- YOUR TASK -
Set down exactly the lines below between the line holding "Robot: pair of" and the line holding "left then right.", inclusive; no other line belongs in the answer.

----

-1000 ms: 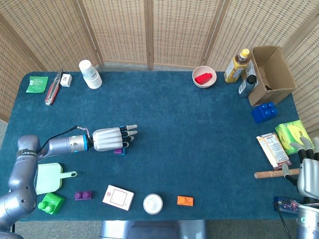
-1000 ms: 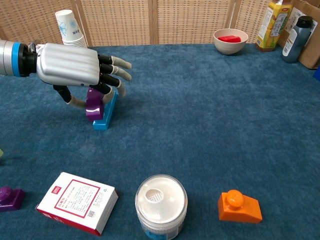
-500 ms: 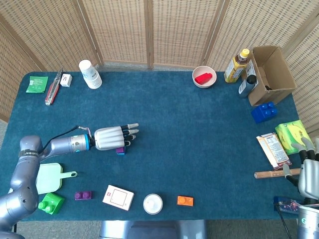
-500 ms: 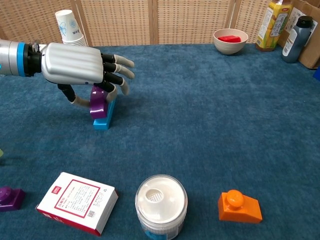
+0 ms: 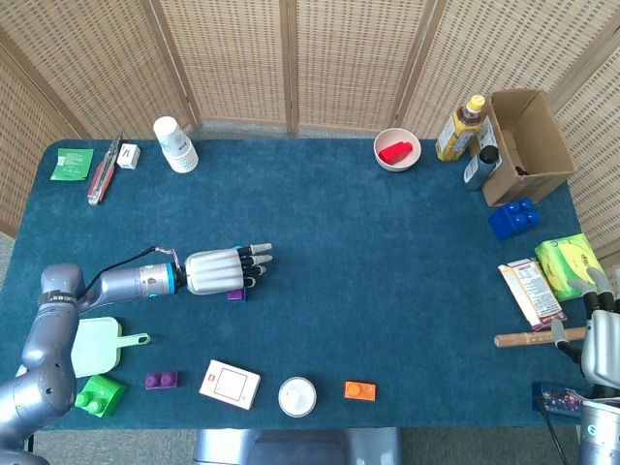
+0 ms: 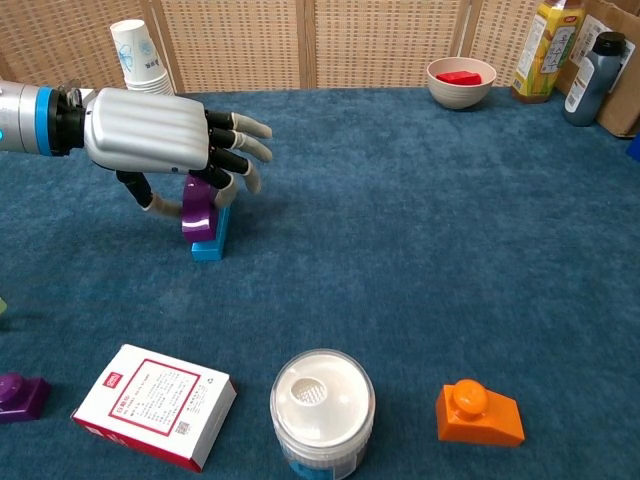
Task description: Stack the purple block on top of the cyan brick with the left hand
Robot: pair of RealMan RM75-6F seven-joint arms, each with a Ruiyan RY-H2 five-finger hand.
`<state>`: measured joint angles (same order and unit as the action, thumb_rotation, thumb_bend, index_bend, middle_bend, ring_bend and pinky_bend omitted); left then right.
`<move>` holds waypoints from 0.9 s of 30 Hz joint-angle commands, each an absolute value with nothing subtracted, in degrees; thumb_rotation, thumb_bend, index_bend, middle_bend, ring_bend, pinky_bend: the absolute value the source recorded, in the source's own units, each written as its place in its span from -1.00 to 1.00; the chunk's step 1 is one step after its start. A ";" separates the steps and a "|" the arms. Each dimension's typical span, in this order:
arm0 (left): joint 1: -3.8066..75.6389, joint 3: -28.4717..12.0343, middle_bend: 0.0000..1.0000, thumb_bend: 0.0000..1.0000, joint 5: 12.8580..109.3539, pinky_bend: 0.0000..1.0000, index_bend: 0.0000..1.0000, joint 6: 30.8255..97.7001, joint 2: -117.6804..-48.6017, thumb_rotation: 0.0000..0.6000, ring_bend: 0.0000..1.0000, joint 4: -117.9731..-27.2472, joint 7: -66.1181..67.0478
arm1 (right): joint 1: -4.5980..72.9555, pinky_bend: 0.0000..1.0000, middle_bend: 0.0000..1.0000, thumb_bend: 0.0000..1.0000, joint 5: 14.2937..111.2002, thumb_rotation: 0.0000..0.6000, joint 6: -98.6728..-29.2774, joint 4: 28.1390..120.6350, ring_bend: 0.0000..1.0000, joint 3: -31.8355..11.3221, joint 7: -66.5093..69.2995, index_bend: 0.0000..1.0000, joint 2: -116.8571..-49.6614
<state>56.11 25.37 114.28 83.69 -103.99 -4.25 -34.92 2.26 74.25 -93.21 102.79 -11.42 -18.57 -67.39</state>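
The purple block (image 6: 197, 205) stands on the cyan brick (image 6: 210, 240) left of the table's middle. In the head view only a sliver of the purple block (image 5: 235, 294) shows beneath the hand. My left hand (image 6: 150, 130) reaches in from the left and holds the block, its thumb against the block's left side and its fingers over the top right. From above, the left hand (image 5: 218, 270) covers most of the stack. My right hand (image 5: 601, 339) hangs at the table's near right corner with its fingers apart and nothing in it.
Near the front edge lie a white card box (image 6: 155, 405), a white jar (image 6: 322, 405), an orange block (image 6: 478, 412) and a small purple brick (image 6: 20, 395). A paper cup (image 6: 135, 55) stands behind the hand. At the back right are a bowl (image 5: 397, 150), bottles (image 5: 460, 128) and a cardboard box (image 5: 523, 145).
My left hand has shifted slightly right with the purple block, and the block and cyan brick now sit more upright and squarely stacked. The right hand is still.
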 commanded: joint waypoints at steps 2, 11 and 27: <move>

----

- WRITTEN ANSWER -
Robot: pair of RealMan RM75-6F seven-joint arms, each with a Ruiyan RY-H2 five-finger hand.
`<state>`: measured joint angles (same order and unit as the action, thumb_rotation, thumb_bend, index_bend, middle_bend, ring_bend and pinky_bend omitted); left then right.

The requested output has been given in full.